== Problem description ==
Pictures stay out of the copy, and everything else in the data below is repeated exactly.

== Information supplied ==
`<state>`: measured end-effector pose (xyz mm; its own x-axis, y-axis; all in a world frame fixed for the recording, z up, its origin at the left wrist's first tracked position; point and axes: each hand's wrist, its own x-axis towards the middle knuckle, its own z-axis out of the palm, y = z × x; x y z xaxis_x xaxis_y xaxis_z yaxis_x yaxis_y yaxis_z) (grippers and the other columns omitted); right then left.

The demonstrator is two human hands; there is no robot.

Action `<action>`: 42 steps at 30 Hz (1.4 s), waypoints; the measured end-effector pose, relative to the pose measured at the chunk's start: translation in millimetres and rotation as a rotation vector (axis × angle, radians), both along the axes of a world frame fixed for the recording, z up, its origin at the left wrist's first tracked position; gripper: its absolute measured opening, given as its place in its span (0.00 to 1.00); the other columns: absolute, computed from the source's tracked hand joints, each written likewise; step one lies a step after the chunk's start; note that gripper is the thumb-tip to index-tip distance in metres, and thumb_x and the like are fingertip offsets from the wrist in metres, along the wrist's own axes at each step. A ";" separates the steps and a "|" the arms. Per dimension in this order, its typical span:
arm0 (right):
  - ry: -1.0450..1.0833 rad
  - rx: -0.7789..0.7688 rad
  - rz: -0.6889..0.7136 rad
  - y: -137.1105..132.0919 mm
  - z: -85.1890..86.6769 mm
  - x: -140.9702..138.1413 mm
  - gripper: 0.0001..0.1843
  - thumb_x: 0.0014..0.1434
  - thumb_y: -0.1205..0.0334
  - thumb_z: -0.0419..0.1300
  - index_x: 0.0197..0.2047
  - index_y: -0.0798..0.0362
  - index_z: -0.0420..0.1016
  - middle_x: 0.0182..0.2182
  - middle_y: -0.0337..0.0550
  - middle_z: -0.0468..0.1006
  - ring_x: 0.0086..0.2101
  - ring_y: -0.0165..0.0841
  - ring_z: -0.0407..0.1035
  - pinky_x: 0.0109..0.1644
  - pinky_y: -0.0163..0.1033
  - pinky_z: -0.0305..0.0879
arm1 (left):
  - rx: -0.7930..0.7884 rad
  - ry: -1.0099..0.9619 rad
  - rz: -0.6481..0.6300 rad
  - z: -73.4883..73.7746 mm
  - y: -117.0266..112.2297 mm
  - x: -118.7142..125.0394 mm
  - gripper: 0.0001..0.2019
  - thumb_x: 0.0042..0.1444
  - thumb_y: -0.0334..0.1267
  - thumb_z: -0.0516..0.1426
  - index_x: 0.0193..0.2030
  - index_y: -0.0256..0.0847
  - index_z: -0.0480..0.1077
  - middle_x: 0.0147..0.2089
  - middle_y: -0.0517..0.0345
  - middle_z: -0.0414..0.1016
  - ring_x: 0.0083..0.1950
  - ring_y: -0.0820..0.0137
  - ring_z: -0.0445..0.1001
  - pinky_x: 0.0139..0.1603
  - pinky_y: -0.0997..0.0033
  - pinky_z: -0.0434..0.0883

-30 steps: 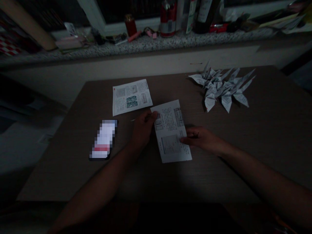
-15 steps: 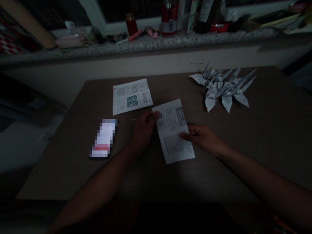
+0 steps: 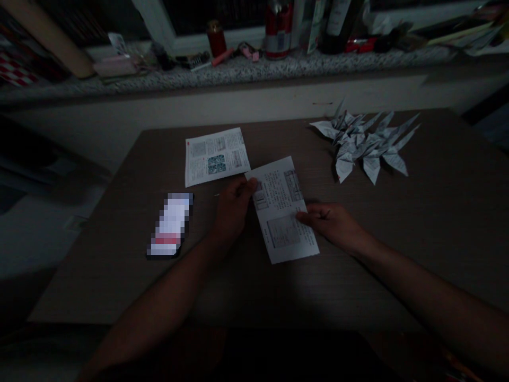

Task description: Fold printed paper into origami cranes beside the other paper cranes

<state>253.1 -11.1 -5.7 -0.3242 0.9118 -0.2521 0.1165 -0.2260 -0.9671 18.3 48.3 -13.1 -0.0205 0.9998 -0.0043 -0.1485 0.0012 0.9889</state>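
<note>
Between my hands is a printed sheet of paper [image 3: 278, 233], tilted, with text and grey pictures on it. My left hand [image 3: 234, 204] pinches its upper left edge, thumb on top. On the right edge, my right hand [image 3: 328, 223] grips the sheet with the thumb over the print and the fingers underneath. A second printed paper [image 3: 202, 159] lies flat beyond my left hand, its lower right corner close to the held sheet. Folded paper pieces [image 3: 366, 143] with pointed tips sit in a cluster at the back right of the table.
A phone [image 3: 170, 225] with a lit, blurred screen lies left of my left forearm on the dark wooden table [image 3: 119, 212]. Behind the table runs a stone windowsill [image 3: 238, 69] holding a red can [image 3: 277, 32], a dark bottle [image 3: 336, 26], a small red jar [image 3: 216, 40] and clutter.
The held sheet has shifted very slightly up and left and tilts a little differently. Both hands keep their grip on it; the other things lie as before.
</note>
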 end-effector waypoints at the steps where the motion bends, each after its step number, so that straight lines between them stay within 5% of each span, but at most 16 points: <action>1: 0.001 0.000 0.014 0.0 0.6 0.4 0.19 0.60 0.40 0.67 0.37 0.49 0.84 0.35 0.43 0.86 0.38 0.39 0.80 0.44 0.45 0.75 | -0.005 -0.005 0.007 0.8 0.2 -0.3 0.11 0.59 0.48 0.66 0.34 0.43 0.76 0.37 0.56 0.79 0.38 0.64 0.78 0.40 0.65 0.75; 10: -0.045 0.047 -0.006 0.5 -0.2 1.2 0.19 0.61 0.40 0.66 0.35 0.48 0.84 0.33 0.42 0.85 0.33 0.37 0.78 0.40 0.43 0.74 | -0.003 -0.046 0.014 6.9 0.4 0.4 0.10 0.58 0.47 0.67 0.36 0.44 0.77 0.40 0.54 0.80 0.43 0.59 0.79 0.44 0.60 0.76; 21: 0.084 -0.194 0.184 -3.3 -5.7 0.5 0.22 0.55 0.39 0.71 0.38 0.51 0.83 0.37 0.44 0.85 0.37 0.36 0.79 0.45 0.44 0.77 | -0.048 -0.094 0.087 9.2 7.1 -9.8 0.09 0.59 0.43 0.67 0.34 0.42 0.74 0.35 0.57 0.78 0.34 0.68 0.76 0.35 0.69 0.74; 33: -0.038 0.042 0.041 -1.5 1.9 -2.6 0.21 0.61 0.38 0.65 0.40 0.47 0.82 0.36 0.44 0.84 0.38 0.41 0.77 0.42 0.45 0.75 | -0.010 -0.055 0.020 2.0 3.3 -5.8 0.10 0.59 0.46 0.66 0.35 0.43 0.75 0.38 0.56 0.79 0.41 0.64 0.79 0.44 0.62 0.76; 42: 0.010 -0.022 -0.024 -1.5 -2.8 -3.6 0.20 0.61 0.39 0.66 0.40 0.48 0.82 0.37 0.44 0.85 0.38 0.40 0.79 0.45 0.47 0.75 | -0.028 -0.041 -0.023 -5.0 -1.3 1.4 0.10 0.60 0.47 0.66 0.38 0.42 0.77 0.40 0.55 0.81 0.41 0.63 0.80 0.44 0.62 0.76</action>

== Reply to the exercise ==
`<state>`: measured end-effector pose (xyz mm; its own x-axis, y-axis; all in a world frame fixed for the recording, z up, its origin at the left wrist's first tracked position; point and axes: each hand's wrist, its own x-axis towards the middle knuckle, its own z-axis out of the palm, y = z × x; x y z xaxis_x xaxis_y xaxis_z yaxis_x yaxis_y yaxis_z) (grippers and the other columns omitted); right then left.

The demonstrator is two human hands; there is no robot.

Action `<action>`: 42 steps at 30 Hz (1.4 s), waypoints; the measured end-effector pose, relative to the pose measured at the chunk's start: translation in millimetres and rotation as a rotation vector (axis × angle, radians), both along the axes of a world frame fixed for the recording, z up, its origin at the left wrist's first tracked position; gripper: its absolute measured opening, given as its place in its span (0.00 to 1.00); the other columns: absolute, computed from the source's tracked hand joints, each written likewise; step one lies a step after the chunk's start; note that gripper is the thumb-tip to index-tip distance in metres, and thumb_x and the like are fingertip offsets from the wrist in metres, along the wrist's own axes at each step. A ";" separates the steps and a "|" the arms. Per dimension in this order, its typical span:
arm0 (right):
  - ry: -1.0450..1.0833 rad
  - rx: -0.7789..0.7688 rad
  - rz: -0.6889..0.7136 rad
  - y: -137.1105..132.0919 mm
  - z: -85.1890..86.6769 mm
  - x: -140.9702..138.1413 mm
  - gripper: 0.0001..0.1843
  - thumb_x: 0.0014..0.1434
  - thumb_y: -0.1205..0.0334
  - thumb_z: -0.0419..0.1300
  - index_x: 0.0197..0.2047
  - index_y: -0.0798..0.0362
  - index_z: -0.0420..0.1016
  - middle_x: 0.0182..0.2182
  - middle_y: -0.0337..0.0550
  - middle_z: -0.0468..0.1006
  - ring_x: 0.0086..0.2101
  - ring_y: -0.0165..0.0841
  - ring_z: -0.0407..0.1035
  - pinky_x: 0.0109..0.1644
  - pinky_y: -0.0163..0.1033
  - pinky_z: -0.0305..0.0879
arm1 (left):
  - rx: -0.7930..0.7884 rad
  - ry: -1.0099..0.9619 rad
  - rz: -0.6481..0.6300 rad
  - z: -73.4883..73.7746 mm
  - y: -117.0266..112.2297 mm
  - x: -118.7142..125.0394 mm
  - gripper: 0.0001..0.2019
  - thumb_x: 0.0042..0.1444
  - thumb_y: -0.0334..0.1267
  - thumb_z: -0.0516..0.1426
  - index_x: 0.0193..0.2030
  - index_y: -0.0256..0.0847
  - index_z: -0.0480..0.1077
  - middle_x: 0.0147..0.2089
  - middle_y: -0.0517..0.0345
  - middle_z: -0.0414..0.1016
  - ring_x: 0.0083..0.1950
  - ring_y: -0.0820..0.0137
  - ring_z: -0.0445..0.1001
  - pinky_x: 0.0139..0.1603
  - pinky_y: -0.0997..0.0033
  - pinky_z: -0.0434..0.0883

-30 steps: 
-15 steps: 
+0 steps: 

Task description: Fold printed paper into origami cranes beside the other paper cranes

<state>253.1 -11.1 -5.7 -0.3242 0.9118 -0.2521 0.1165 -0.2260 -0.9671 18.3 48.3 -13.1 -0.0205 0.9998 -0.0043 -0.1485 0.0012 0.9889</state>
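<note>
Between my hands is a printed sheet of paper [image 3: 278, 233], tilted, with text and grey pictures on it. My left hand [image 3: 234, 204] pinches its upper left edge, thumb on top. On the right edge, my right hand [image 3: 328, 223] grips the sheet with the thumb over the print and the fingers underneath. A second printed paper [image 3: 202, 159] lies flat beyond my left hand, its lower right corner close to the held sheet. Folded paper pieces [image 3: 366, 143] with pointed tips sit in a cluster at the back right of the table.
A phone [image 3: 170, 225] with a lit, blurred screen lies left of my left forearm on the dark wooden table [image 3: 119, 212]. Behind the table runs a stone windowsill [image 3: 238, 69] holding a red can [image 3: 277, 32], a dark bottle [image 3: 336, 26], a small red jar [image 3: 216, 40] and clutter.
The held sheet has shifted very slightly up and left and tilts a little differently. Both hands keep their grip on it; the other things lie as before.
</note>
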 end-effector waypoints at the steps where the motion bends, each after its step number, so that straight lines between them stay within 5% of each span, but at most 16 points: <action>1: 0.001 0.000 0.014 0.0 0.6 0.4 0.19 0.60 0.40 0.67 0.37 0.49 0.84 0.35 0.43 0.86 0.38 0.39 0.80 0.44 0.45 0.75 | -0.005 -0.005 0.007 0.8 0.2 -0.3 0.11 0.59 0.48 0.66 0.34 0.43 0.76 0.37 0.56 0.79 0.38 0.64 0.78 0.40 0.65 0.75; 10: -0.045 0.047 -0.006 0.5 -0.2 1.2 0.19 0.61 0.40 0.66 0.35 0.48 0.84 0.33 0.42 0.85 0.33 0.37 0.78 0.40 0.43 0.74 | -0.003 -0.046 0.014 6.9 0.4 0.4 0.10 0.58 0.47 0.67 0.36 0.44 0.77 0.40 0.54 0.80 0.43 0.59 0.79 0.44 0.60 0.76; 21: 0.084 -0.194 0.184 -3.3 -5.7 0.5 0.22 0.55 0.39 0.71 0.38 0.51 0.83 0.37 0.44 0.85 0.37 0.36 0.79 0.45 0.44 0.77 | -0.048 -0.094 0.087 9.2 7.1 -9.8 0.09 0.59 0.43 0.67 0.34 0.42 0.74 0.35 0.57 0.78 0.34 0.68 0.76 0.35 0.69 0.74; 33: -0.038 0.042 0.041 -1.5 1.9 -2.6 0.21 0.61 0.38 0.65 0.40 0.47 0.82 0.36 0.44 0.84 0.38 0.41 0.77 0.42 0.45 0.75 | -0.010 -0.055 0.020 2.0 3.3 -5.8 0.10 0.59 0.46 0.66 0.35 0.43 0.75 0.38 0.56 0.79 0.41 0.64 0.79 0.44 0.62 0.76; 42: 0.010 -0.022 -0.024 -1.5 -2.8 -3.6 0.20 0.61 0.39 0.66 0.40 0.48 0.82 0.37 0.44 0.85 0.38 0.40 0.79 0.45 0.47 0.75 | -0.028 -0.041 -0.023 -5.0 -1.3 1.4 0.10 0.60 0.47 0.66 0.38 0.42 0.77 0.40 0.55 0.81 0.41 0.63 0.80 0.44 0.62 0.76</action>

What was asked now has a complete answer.